Il convient dès lors d’examiner si le refus d’octroyer une autorisation de séjour dans cette situation est conforme à l’art. 8 CEDH. En l’occurrence, le Tribunal fédéral commence par rappeler que la protection de l’art. 8 CEDH ne peut être invoquée qu’en lien avec la protection de la vie privée et non de la vie familiale puisque l’arrêt attaqué, qui ne met pas fin au séjour des recourants en Suisse, ne conduit pas à la séparation de la famille. Partant, la question se pose de savoir si l’autorité cantonale avait l’obligation positive de délivrer une autorisation de séjour pour permettre de garantir les éléments couverts par la vie privée (art. 8 CEDH).

Selon la CourEDH, l’Etat doit trouver un juste équilibre entre les intérêts concurrents de l’individu et de la communauté dans son ensemble. Pour cela, les autorités disposent d’une marge de manœuvre mais doivent toutefois respecter le principe de proportionnalité. Par ailleurs, l’art. 8 CEDH ne garantit pas un type particulier de titre de séjour, tant qu’il est possible d’exercer sans entrave les prérogatives découlant du droit au respect de la vie privée et familiale. La CourEDH précise encore que la notion de « vie privée » est une notion large ; l’art. 8 CEDH protège le développement libre et l’épanouissement de la personnalité en général.

Le statut d’admission provisoire présente plusieurs inconvénients. La question est dès lors de savoir si ces inconvénients sont propres à entrainer une ingérence dans la protection de la vie privée garantie par l’art. 8 CEDH. Le Tribunal fédéral rappelle qu’il analyse le statut des enfants, indépendamment du statut de leur mère.

En l’espèce, les recourants ont un intérêt à pouvoir progressivement affirmer leur droit de présence avec l’obtention d’une autorisation de séjour. Toutefois, le statut de l’admission provisoire n’est, sur ce point, pas contraire au droit des recourants au respect de la vie privée puisqu’ils ne sont pas exposés à un renvoi dans un avenir prévisible. Ils ont la possibilité d’avoir une vie sociale et une scolarité, soit de s’intégrer concrètement.
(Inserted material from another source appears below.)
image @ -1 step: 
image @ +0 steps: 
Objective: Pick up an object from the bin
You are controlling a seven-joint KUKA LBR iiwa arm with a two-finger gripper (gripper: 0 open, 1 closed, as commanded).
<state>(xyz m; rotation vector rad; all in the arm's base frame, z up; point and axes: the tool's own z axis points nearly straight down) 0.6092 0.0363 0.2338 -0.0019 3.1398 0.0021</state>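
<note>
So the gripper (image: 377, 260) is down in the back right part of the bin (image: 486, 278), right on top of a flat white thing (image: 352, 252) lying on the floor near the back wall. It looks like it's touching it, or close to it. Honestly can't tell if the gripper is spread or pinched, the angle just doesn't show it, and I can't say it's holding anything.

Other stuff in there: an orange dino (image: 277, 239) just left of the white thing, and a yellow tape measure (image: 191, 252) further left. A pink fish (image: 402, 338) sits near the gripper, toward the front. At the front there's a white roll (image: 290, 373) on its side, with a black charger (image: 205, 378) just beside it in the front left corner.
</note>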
Le statut de l’admission provisoire présente également une contrainte au niveau de la mobilité intercantonale et internationale. Le Tribunal fédéral constate qu’au vu de l’âge des enfants, ce problème est théorique. De plus, ils peuvent faire des demandes de visa, ce qui qui ne constitue qu’une atteinte légère à leur droit. Concernant l’accès à une place d’apprentissage restreint par le statut de l’admission provisoire, il s’agit, là encore, d’une question hypothétique compte tenu de leur âge.

En conclusion sur ce second point, les autorités cantonales n’ont pas violé leurs obligations positives. Les intérêts supérieurs des recourants sont préservés. En outre, cette décision ne préjuge en rien sur l’issue d’une nouvelle demande sur la base de l’art. 84 al. 5 LEI lorsque les recourants seront plus âgés.
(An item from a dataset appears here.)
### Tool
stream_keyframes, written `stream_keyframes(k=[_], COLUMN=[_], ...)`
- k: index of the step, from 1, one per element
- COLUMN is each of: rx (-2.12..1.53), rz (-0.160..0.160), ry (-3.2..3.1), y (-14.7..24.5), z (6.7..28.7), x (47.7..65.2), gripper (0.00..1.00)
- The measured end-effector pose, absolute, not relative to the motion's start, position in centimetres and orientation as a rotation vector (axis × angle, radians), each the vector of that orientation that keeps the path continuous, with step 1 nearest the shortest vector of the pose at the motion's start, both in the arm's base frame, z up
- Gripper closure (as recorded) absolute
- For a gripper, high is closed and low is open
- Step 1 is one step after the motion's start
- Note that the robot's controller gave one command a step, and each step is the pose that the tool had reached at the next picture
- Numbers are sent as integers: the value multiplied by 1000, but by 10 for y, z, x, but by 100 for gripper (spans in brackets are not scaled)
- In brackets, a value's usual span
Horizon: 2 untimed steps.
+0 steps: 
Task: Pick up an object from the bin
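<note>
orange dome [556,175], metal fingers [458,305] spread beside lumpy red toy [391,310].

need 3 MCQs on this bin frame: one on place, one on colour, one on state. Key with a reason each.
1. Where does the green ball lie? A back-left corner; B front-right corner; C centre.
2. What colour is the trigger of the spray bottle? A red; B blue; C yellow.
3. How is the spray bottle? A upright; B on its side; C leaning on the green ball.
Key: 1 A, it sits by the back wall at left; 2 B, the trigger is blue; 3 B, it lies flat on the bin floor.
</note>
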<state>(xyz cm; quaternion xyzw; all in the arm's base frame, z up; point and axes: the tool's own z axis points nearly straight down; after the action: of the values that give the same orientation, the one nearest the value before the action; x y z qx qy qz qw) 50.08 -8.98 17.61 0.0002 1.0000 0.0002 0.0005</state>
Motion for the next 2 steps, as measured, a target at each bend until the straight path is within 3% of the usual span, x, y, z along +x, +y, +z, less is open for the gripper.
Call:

Finalement, les recourants font valoir que le fait de se voir appliquer un traitement différent de celui de leur père et de celui d’un enfant dont les parents ne sont pas divorcés viole le principe de l’interdiction de discrimination.
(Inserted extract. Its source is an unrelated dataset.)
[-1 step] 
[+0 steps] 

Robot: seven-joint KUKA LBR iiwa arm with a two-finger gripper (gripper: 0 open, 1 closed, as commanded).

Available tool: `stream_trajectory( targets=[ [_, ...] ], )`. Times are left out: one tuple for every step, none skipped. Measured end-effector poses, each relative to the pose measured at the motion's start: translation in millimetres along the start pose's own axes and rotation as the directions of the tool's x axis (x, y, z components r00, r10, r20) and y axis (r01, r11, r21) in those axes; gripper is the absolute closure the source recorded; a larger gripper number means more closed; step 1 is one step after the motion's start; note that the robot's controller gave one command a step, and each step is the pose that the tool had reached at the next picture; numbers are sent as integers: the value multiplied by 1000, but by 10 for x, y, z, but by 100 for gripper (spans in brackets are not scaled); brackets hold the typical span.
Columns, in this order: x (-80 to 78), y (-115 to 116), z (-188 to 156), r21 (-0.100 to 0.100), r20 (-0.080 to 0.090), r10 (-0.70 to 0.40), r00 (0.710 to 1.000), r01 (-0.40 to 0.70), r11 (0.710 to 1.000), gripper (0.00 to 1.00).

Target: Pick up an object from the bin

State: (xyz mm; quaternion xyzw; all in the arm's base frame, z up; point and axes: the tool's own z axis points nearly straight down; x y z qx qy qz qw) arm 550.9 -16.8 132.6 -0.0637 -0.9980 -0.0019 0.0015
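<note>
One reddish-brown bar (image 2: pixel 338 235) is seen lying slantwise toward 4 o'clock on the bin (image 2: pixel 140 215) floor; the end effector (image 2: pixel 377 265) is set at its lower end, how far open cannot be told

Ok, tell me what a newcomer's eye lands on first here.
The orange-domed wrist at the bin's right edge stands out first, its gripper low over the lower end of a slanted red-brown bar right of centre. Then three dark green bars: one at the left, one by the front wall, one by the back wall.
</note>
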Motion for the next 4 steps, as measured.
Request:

Le Tribunal fédéral relève que les réfugiés admis à titre provisoire ne constituent pas un groupe protégé par l’art. 8 al. 2 Cst. Il en va de même des enfants de parents divorcés, car il ne s’agit pas d’un élément essentiel de l’identité et ni d’une caractéristique proprement dite de la personnalité des personnes concernées.

Au vu de ce qui précède, le Tribunal fédéral rejette le recours.